Minimizing Uncertainty through Sensor Placement with Angle Constraints
This addresses localization challenges in wireless sensor networks and tracking systems, offering improved approximations over standard methods, though it is incremental in algorithmic design.
The paper tackles the problem of sensor placement for localization by ensuring angular coverage between sensors and targets, introducing a framework that provides bi-criteria approximations with guarantees like O(log δ)-approximation for coverage close to α.

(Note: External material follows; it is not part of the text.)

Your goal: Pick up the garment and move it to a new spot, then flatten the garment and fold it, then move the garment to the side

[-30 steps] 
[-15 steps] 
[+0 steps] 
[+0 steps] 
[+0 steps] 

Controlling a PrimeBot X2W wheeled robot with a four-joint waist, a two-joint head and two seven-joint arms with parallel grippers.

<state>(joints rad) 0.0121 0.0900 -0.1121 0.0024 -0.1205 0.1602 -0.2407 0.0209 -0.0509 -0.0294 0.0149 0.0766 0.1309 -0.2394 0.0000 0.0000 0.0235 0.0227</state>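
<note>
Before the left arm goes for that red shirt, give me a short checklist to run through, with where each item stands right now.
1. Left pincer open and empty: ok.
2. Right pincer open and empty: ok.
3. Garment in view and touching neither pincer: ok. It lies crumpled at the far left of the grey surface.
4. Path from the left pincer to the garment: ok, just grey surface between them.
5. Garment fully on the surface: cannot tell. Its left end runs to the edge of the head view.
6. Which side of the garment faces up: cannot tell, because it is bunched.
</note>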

We study the problem of sensor placement in environments in which localization is a necessity, such as ad-hoc wireless sensor networks that allow the placement of a few anchors that know their location or sensor arrays that are tracking a target. In most of these situations, the quality of localization depends on the relative angle between the target and the pair of sensors observing it. In this paper, we consider placing a small number of sensors which ensure good angular $α$-coverage: given $α$ in $[0,π/2]$, for each target location $t$, there must be at least two sensors $s_1$ and $s_2$ such that the $\angle(s_1 t s_2)$ is in the interval $[α, π-α]$. One of the main difficulties encountered in such problems is that since the constraints depend on at least two sensors, building a solution must account for the inherent dependency between selected sensors, a feature that generic Set Cover techniques do not account for. We introduce a general framework that guarantees an angular coverage that is arbitrarily close to $α$ for any $α<= π/3$ and apply it to a variety of problems to get bi-criteria approximations. When the angular coverage is required to be at least a constant fraction of $α$, we obtain results that are strictly better than what standard geometric Set Cover methods give. When the angular coverage is required to be at least $(1-1/δ)\cdotα$, we obtain a $\mathcal{O}(\log δ)$- approximation for sensor placement with $α$-coverage on the plane. In the presence of additional distance or visibility constraints, the framework gives a $\mathcal{O}(\logδ\cdot\log k_{OPT})$-approximation, where $k_{OPT}$ is the size of the optimal solution. We also use our framework to give a $\mathcal{O}(\log δ)$-approximation that ensures $(1-1/δ)\cdot α$-coverage and covers every target within distance $3R$.